A measure of the successful segmentation of the bronchi can be given by measuring the actual versus predicted number of airways (Table 2). These results are within the expected range of the results published by Salito et al., 2011 for images captured at residual volume (Generation 5: healthy 33% and emphysema 11%) and images acquired at total lung capacity (TLC) (Generation 6: healthy 67% and emphysema 22%). However, Montaudon et al., 2007b managed to segment more than 100% of Generation 5 airways (healthy lungs), with this percentage dropping to 84% at Generation 6 and 14% at Generation 8.
It is unclear why this discrepancy in airway detection might exist between the different techniques for similar healthy groups. The most likely reason is that the difference in breathing regimes affected the size of the bronchi, making it easier to segment out individual airways in healthy lungs at TLC. Other possible factors are algorithmic or scanning device differences. It is worth mentioning the fact that segmentation penetrates deeper in the lower lobes suggesting the possibility of positive correlation between the gravity angle (Sauret et al., 2002) and airway size.
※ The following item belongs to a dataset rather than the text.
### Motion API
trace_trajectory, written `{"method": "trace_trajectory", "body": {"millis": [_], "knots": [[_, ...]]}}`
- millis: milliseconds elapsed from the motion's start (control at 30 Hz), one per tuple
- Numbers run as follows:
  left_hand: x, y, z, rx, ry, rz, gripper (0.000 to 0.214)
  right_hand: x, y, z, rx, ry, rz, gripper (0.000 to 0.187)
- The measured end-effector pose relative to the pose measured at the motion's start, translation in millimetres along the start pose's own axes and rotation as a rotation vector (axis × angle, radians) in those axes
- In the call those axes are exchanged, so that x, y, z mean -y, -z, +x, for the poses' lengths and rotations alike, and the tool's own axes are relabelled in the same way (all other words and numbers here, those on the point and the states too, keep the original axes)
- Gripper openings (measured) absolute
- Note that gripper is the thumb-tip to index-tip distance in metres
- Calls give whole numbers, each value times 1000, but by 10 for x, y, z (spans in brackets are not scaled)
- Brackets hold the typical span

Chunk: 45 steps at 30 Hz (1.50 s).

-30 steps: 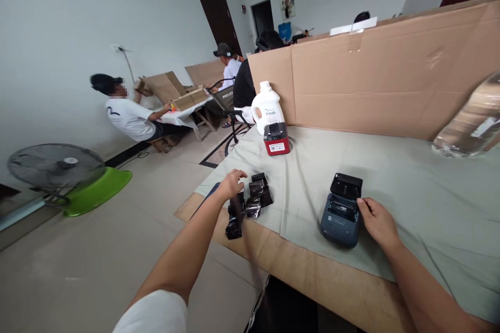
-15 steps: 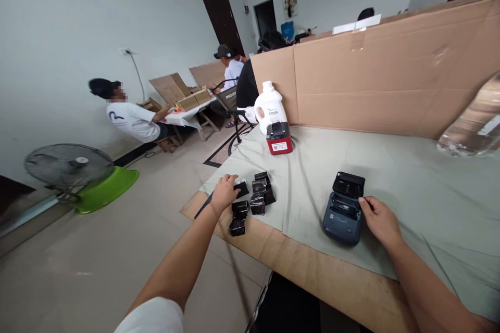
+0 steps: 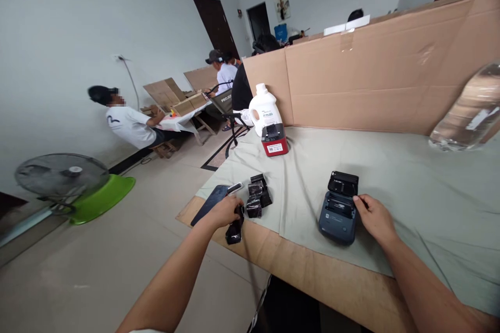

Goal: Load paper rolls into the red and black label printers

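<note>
My left hand (image 3: 225, 212) is closed on a shiny black roll (image 3: 240, 211) at the table's left front edge. Another glossy black piece (image 3: 233, 234) lies just below the fingers. Right of it several more black rolls (image 3: 255, 199) lie close together. A dark blue phone-like slab (image 3: 211, 203) and a small white-and-black piece (image 3: 235, 188) are beyond the hand. My right hand (image 3: 374, 217) pinches the right side of a small dark blue portable printer (image 3: 337, 218) near its hinge. The printer's black lid (image 3: 342, 183) is raised, tipped back.
A white jug (image 3: 264, 107) and a red-and-black device (image 3: 274, 140) stand at the far left of the cloth-covered table (image 3: 304, 166). Cardboard (image 3: 371, 78) walls off the back, with a large clear bottle (image 3: 466, 109) at right. A fan (image 3: 64, 179) and seated people (image 3: 130, 125) are left.
My left hand has moved down and toward me, from the small white-and-black piece to the black roll. My right hand stays at the printer's side. The view has shifted slightly.
</note>
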State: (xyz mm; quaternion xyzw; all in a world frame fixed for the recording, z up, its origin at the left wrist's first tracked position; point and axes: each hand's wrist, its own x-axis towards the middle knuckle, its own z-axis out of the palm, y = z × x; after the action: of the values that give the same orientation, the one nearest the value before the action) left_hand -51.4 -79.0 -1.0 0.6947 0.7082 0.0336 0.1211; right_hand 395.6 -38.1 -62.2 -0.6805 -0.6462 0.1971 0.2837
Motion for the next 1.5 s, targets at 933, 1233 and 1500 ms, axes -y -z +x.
{"method": "trace_trajectory", "body": {"millis": [933, 1233, 1500], "knots": [[-696, 475, 870, -312, -140, -531, 34, -18, -27, -5, -22, 21, 16, 40], [-1936, 459, 268, 834, -717, -829, 44, -7, -30, -11, -12, 17, 10, 40], [-2503, -322, 490, 115, -650, -423, 31, 50, 0, -30, -17, 8, -13, 37]]}}
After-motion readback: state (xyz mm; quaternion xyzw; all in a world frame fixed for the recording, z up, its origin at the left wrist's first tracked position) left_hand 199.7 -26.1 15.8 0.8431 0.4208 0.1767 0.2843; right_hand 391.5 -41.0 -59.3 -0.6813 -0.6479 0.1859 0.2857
An important finding of this work is that significant differences in airway tree structure from the theoretical bifurcating tree structure were identified (Table 2). In many cases, successive bifurcations are connected by small “intermediate” airways that may or may not be visible in the 3D object. The “intermediates” are important to the tree structure for several reasons, the most important of which is the effect they have on air flow and particle deposition, since bifurcations and trifurcations have different flow profiles (Choi et al., 2010; Gemci et al., 2008; van Ertbruggen et al., 2005). It is important to note that there is no clear delineating distinction between a trifurcation and a short child airway. An implication to tree modeling is the imbalance they cause to the number of generations in a particular subtree, causing errors of a statistical nature. Therefore, some postprocessing of the data is always necessary in order to determine the “real” connectivity and, thus, the generation of all bronchi.
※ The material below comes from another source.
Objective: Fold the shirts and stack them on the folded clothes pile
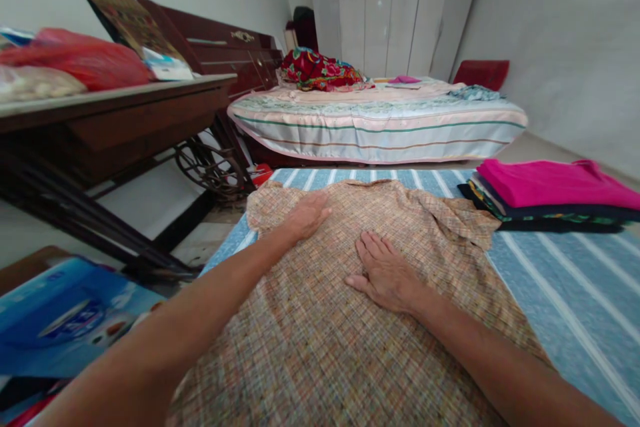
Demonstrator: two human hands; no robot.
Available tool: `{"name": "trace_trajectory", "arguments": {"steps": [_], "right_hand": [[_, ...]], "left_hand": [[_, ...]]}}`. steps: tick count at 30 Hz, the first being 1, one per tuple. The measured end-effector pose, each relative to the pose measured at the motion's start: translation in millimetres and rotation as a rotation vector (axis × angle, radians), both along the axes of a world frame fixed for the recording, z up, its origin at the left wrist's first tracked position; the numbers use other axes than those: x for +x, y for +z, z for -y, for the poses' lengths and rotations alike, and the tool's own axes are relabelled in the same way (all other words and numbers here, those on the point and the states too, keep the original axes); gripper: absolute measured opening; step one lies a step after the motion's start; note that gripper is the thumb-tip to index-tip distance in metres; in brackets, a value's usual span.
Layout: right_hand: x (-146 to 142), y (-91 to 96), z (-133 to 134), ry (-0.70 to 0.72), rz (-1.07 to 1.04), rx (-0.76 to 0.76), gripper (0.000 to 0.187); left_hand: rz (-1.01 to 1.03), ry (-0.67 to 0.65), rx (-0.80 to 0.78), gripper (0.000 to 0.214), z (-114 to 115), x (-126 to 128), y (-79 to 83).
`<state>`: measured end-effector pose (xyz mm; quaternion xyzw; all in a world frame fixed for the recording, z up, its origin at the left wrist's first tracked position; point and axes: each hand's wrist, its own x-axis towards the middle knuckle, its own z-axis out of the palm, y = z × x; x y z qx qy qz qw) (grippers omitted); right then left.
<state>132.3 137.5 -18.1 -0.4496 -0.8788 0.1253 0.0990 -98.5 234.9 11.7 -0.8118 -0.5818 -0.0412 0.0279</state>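
A brown checked short-sleeved shirt point(320, 320) lies spread out on a blue and white striped bed sheet point(565, 280), its collar end away from me. My left hand point(309, 215) rests flat on the shirt near its left shoulder, fingers stretched out. Lower and to the right, my right hand point(383, 272) presses flat on the middle of the shirt with the thumb apart from the fingers. Neither hand holds anything. The shirt's right sleeve is wrinkled, and its near end runs out of view.
Folded clothes point(560, 193), bright pink on top, are stacked at the right. Beyond stands another bed point(380, 127) with a red floral quilt point(320, 70). A sewing-machine table point(165, 97) with a red plastic bag point(90, 60) is at left, above a blue box point(65, 320).
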Motion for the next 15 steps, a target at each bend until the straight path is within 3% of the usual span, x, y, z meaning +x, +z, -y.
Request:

A broad range of studies exists investigating the airway remodeling in different diseases (Niimi et al., 2000; Gono et al., 2003; de Jong et al., 2005; Kotaru et al., 2005; Pepe et al., 2005; Olivier et al., 2006; Aysola et al., 2008; Hoshino et al., 2010; Al-Muhsen et al., 2011). However, it is unclear if there is a higher probability for polyfurcations in different diseases. Generally speaking, there is a lack of studies in the literature correlating how diseases with genetic backgrounds affect the structure and connectivity in the airway tree or if there is a causality effect between a disease and particular types of connectivity structures. Some recent reports suggest that there is a connection between cellular dysfunction in prenatal stages of lung development and lung structure in the diseased lung postnatally, a fact that remains to be further investigated and quantified (Morrisey and Hogan, 2010). The data presented in this study fall inside the categories described by Ghaye et al., 2001, with the exception of the RM Lobe trifurcations, which has not been previously reported. However, not enough samples were available to enable any definitive conclusions.